Although the embodiment has been described above, the slip value is calculated not as the difference between the drive wheel and the driven wheel, but as a ratio, for example, as the drive wheel speed / driven wheel speed, or (drive wheel speed-driven wheel speed). ) / Driven wheel speed.
The brake fluid pressure for the brake control is the same as that of the booster 11.
Alternatively, it may be generated by a dedicated pump without using.

[Brief description of the drawings]

FIG. 1 is an overall system diagram showing an example of a vehicle to which the present invention is applied.

FIG. 2 is a sectional view showing a main part of the brake booster.

FIG. 3 is a diagram showing an input and output relationship with respect to a control unit.

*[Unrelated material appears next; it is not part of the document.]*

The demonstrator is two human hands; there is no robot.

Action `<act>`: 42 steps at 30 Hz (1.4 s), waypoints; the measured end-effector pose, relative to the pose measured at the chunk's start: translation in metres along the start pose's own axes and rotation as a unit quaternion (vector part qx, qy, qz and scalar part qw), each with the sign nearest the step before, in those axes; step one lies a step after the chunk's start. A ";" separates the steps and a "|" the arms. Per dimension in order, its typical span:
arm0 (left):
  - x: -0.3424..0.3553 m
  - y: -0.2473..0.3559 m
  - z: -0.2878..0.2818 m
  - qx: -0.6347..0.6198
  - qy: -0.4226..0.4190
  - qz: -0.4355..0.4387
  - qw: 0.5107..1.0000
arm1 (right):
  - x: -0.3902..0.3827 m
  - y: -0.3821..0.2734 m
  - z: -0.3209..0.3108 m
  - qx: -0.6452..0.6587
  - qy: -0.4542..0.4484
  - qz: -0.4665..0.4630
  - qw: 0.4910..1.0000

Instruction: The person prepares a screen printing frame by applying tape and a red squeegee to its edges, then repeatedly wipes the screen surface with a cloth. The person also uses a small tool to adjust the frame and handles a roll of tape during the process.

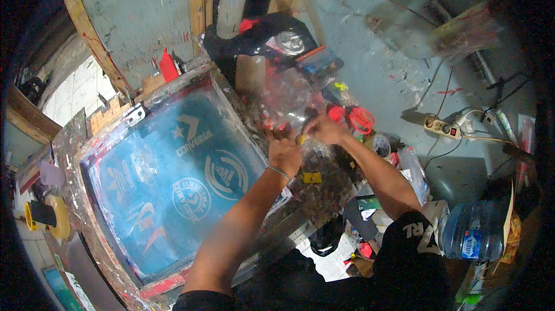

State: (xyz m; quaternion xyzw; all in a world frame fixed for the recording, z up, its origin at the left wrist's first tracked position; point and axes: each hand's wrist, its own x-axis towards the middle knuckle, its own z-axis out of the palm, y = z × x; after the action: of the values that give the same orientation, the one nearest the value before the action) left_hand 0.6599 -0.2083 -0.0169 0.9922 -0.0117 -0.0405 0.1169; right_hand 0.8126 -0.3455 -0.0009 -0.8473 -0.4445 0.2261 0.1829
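My left hand (284, 149), a bracelet on its wrist, reaches into the cluttered, paint-stained bench right of a blue stencil screen (162, 195); its fingers curl at small dark and red items too blurred to name. My right hand (326, 129) is just to its right, fingers bent toward a small yellow item (302, 138); whether it grips this is unclear. Beyond both hands lies crumpled clear plastic (286, 94). Red rings or lids (361, 120) sit right of my right hand, and a yellow piece (312, 177) lies below my hands.
A translucent bottle (231, 10) stands at the back on a dark surface, near a metal tin (289, 43). At right are a power strip (439, 129), hanging cables and a large water jug (471, 230). Tape rolls (58, 218) hang beside the screen frame at left.
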 end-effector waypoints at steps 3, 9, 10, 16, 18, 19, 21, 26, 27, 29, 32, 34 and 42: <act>0.002 -0.003 0.020 0.078 0.131 -0.006 0.988 | 0.005 -0.004 -0.001 -0.005 -0.014 0.019 1.000; 0.000 0.005 0.002 0.062 0.000 -0.016 0.998 | -0.004 -0.006 -0.004 0.027 0.000 0.004 1.000; 0.000 0.006 0.003 0.079 0.022 -0.019 0.996 | -0.004 -0.010 -0.007 0.013 0.003 -0.006 1.000; 0.010 0.000 0.033 0.163 0.066 -0.030 0.984 | 0.000 -0.018 -0.002 0.011 0.023 0.029 0.999; 0.008 0.001 0.038 0.138 0.116 -0.032 0.983 | 0.000 -0.016 -0.001 -0.019 0.040 -0.012 0.999; 0.006 0.004 0.032 0.128 0.086 -0.034 0.987 | -0.002 -0.013 0.001 -0.030 0.050 -0.031 0.998; 0.002 0.010 0.009 0.106 0.023 -0.035 0.994 | -0.004 -0.016 -0.002 -0.011 0.034 0.015 0.999; -0.001 0.002 0.010 0.073 0.022 0.013 0.997 | -0.003 0.003 0.014 -0.025 0.121 0.014 0.992; -0.006 0.003 0.013 0.106 0.037 0.014 0.994 | -0.004 0.004 0.015 -0.001 0.094 0.034 0.995; -0.011 0.008 -0.011 0.067 0.002 0.006 0.998 | -0.016 -0.012 0.008 -0.006 0.124 0.099 0.987; -0.005 -0.010 0.007 0.069 0.045 -0.023 0.996 | -0.036 -0.043 0.025 -0.048 0.258 0.059 0.963; 0.001 -0.004 0.014 0.065 0.033 -0.028 0.997 | -0.083 -0.060 0.032 -0.058 0.357 0.015 0.932; -0.005 0.008 -0.001 0.099 0.044 -0.036 0.993 | -0.122 -0.052 0.054 0.003 0.121 0.030 0.992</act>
State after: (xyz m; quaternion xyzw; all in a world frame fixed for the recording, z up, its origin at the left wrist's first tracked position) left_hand 0.6545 -0.2160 -0.0136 0.9995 0.0251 0.0002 0.0170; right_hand 0.6871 -0.4133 0.0079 -0.8810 -0.3923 0.1286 0.2309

FIG. 4 is a time chart schematically showing a control example of the present invention.

FIG. 5 is a flowchart showing a control example of the present invention.

FIG. 6 is a flowchart showing a control example of the present invention.

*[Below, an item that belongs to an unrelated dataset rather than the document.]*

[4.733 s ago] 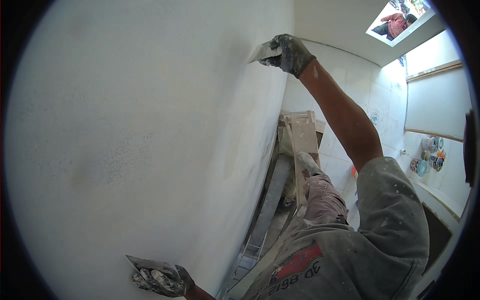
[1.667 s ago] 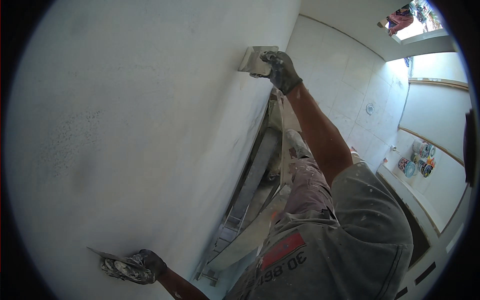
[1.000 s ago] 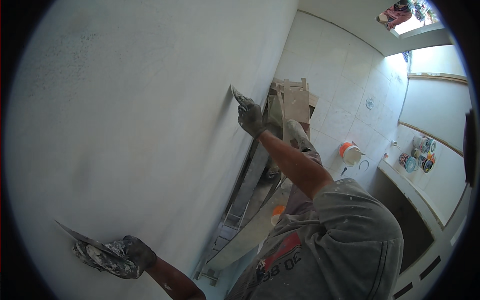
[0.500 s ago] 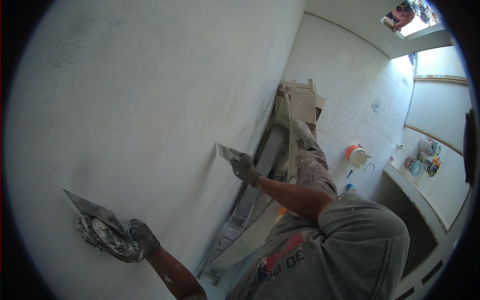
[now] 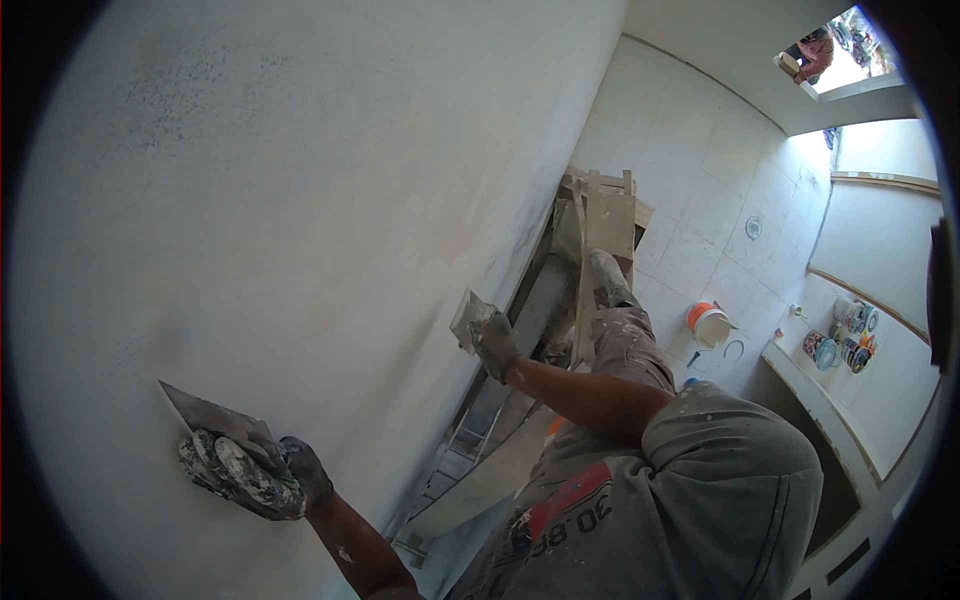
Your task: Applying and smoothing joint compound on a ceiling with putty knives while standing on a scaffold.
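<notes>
Trowel (image 5: 470, 318) edge on wall (image 5: 300, 200); ladder (image 5: 500, 400) beside.

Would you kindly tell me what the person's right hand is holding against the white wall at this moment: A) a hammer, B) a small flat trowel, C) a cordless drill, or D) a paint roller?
B: the gloved right hand grips a small flat trowel with its blade laid on the white wall, while the left hand holds a wider plastering blade lower down.
</notes>
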`<state>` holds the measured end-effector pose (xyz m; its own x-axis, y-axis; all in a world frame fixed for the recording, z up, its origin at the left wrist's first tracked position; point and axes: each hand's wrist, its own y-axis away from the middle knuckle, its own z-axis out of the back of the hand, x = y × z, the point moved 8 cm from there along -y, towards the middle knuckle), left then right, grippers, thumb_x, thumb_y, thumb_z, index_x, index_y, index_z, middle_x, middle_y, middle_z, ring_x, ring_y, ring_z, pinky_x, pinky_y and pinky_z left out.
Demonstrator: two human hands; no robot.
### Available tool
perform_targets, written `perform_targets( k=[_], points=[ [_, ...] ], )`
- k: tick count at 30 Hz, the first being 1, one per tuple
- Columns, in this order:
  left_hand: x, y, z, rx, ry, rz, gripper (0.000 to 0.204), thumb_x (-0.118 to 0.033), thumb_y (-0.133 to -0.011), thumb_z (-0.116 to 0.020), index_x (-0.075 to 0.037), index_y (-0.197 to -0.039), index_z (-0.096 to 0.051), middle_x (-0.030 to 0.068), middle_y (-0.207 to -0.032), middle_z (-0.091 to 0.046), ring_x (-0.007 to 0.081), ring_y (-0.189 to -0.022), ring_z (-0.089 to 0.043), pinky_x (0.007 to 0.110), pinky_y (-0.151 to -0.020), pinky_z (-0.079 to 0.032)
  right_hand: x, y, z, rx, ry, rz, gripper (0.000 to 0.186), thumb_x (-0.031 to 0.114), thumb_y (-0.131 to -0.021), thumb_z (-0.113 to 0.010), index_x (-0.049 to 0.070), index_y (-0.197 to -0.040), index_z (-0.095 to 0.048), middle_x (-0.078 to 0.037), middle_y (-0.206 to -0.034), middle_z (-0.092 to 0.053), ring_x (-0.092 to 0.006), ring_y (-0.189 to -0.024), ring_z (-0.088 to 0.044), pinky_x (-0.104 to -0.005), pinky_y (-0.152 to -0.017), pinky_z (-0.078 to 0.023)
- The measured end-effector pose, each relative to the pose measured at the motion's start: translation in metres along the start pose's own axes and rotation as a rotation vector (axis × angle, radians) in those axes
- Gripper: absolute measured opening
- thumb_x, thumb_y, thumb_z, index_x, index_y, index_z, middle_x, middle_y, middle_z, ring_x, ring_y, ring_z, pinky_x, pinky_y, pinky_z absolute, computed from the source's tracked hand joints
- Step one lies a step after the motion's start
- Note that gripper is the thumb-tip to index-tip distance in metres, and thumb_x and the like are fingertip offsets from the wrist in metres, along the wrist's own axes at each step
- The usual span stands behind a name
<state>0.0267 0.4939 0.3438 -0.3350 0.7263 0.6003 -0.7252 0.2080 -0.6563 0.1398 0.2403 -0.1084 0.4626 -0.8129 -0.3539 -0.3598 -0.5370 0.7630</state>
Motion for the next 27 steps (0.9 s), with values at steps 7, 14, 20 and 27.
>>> perform_targets(
  k=[7,14,20,27],
  points=[
    [-0.098,-0.076,0.052,-0.056,-0.051,-0.110,0.036,-0.010,-0.096,-0.059,0.008,-0.126,-0.054,0.0224,-0.127,-0.059,0.0338,-0.113,-0.063,0.043,-0.095,-0.053,0.098,-0.033,-0.108,0.163,0.290,-0.093,0.029,0.018,-0.097,-0.051,-0.005,-0.114,-0.045,-0.018,-0.123,-0.061,-0.0319,-0.103,-0.066,-0.0376,-0.083,-0.056],
    [-0.110,-0.084,0.064,-0.051,0.032,-0.122,0.035,-0.011,-0.095,-0.059,0.007,-0.125,-0.055,0.0211,-0.126,-0.060,0.0337,-0.112,-0.063,0.044,-0.095,-0.053,0.242,-0.024,-0.211,0.217,0.425,0.227,0.041,0.019,-0.097,-0.047,-0.012,-0.124,-0.044,-0.029,-0.115,-0.063,-0.0295,-0.095,-0.069,-0.0326,-0.084,-0.058],
    [-0.135,-0.101,0.066,-0.079,0.153,-0.142,0.033,-0.011,-0.095,-0.060,0.006,-0.123,-0.056,0.0198,-0.125,-0.061,0.0336,-0.112,-0.063,0.044,-0.095,-0.052,0.351,-0.040,-0.290,0.129,0.269,0.149,0.040,0.017,-0.092,-0.047,-0.012,-0.118,-0.045,-0.035,-0.113,-0.058,-0.0407,-0.093,-0.066,-0.0396,-0.078,-0.061],
    [-0.140,-0.109,0.072,-0.097,0.260,-0.173,0.032,-0.011,-0.095,-0.061,0.004,-0.122,-0.058,0.0184,-0.124,-0.062,0.0335,-0.112,-0.064,0.045,-0.096,-0.052,0.381,0.014,-0.324,0.356,0.428,0.373,0.027,0.010,-0.088,-0.046,-0.009,-0.107,-0.051,-0.028,-0.108,-0.059,-0.0450,-0.094,-0.063,-0.0453,-0.081,-0.057]
  ],
)
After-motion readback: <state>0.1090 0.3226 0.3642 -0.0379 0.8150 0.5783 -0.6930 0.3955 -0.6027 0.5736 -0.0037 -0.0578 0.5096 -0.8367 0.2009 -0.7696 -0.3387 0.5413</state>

FIG. 7 is a flowchart showing a control example of the present invention.

FIG. 8 is a flowchart showing a control example of the present invention.

[Explanation of symbols]

 Reference Signs List 1FL, 1FR Front wheel (drive wheel) 1RL, 1RR Rear wheel (driven wheel) 2 Engine 7FL-7RR Brake 8 Master cylinder 9 Torque adjustment means 11 Brake booster (power booster) 12 Brake pedal 15L, 15R Hydraulic pressure adjusting valve 16L, 16R On-off valve 38 Switching valve (switching between negative pressure supply and atmospheric pressure supply) U Control unit S1 to S4 Wheel speed sensor S8 Engine speed sensor

Continuation of front page (72) Inventor Haruki Yata 3-1 Shinchi, Fuchu-cho, Aki-gun, Hiroshima Mazda Co., Ltd. (72) Inventor Chizumi 3-1 Shinchi, Fuchu-cho, Aki-gun, Hiroshima Mazda Co., Ltd. (56) References JP-A-2-151537 (JP, A) JP-A-1-186453 (JP, A) JP-A-60-197434 (JP, A) JP-A-63-113131 (JP, A) JP-A-1-170725 (JP, A) JP-A-3-70638 (JP, A) JP-A-60-215434 (JP, A) JP-A-63-263248 (JP, A) (58) (Int.Cl. ⁶ , DB name) B60K 41/20 F02D 29/02 311 F02D 45/00 314 F02D 45/00 345

Claims (3)

(57) [Claims] 1. A torque adjusting means for adjusting a torque applied to a driving wheel, a first detecting means for detecting a vehicle acceleration, a second detecting means for detecting a rate of change of an engine speed, and a change in a driving wheel speed. A third detecting means for detecting a rate, a vehicle body acceleration detected by the first detecting means, a change rate of an engine speed detected by the second detecting means, and a drive detected by the third detecting means. Based on the rate of change of the wheel speed, based on spin determination means for determining whether or not a spin that requires slip control of the drive wheel has occurred, and when the determination means has determined that a spin has occurred on the drive wheel. A slip control device that is activated and controls the torque adjusting device to reduce the torque applied to the drive wheels. 2. A first threshold value according to claim 1, wherein said spin determination means sets a first threshold value for an engine speed change rate based on a vehicle acceleration detected by said first detection means. Setting means, second threshold value setting means for setting a second threshold value for the drive wheel speed change rate based on the vehicle body acceleration detected by the first detection means, and detection by the second detection means. A first determining means for determining whether or not a change rate of the engine speed is greater than the first threshold value; and a drive wheel speed change rate detected by the third detecting means is a second threshold value. Second determination means for determining whether the value is greater than a value, and third determination for determining whether or not spin has occurred in the drive wheel according to the determination results of the first and second determination means. And means. 3. The method according to claim 2, wherein said slip control means controls the torque adjusting means so that an actual slip value of the drive wheel becomes a predetermined target value.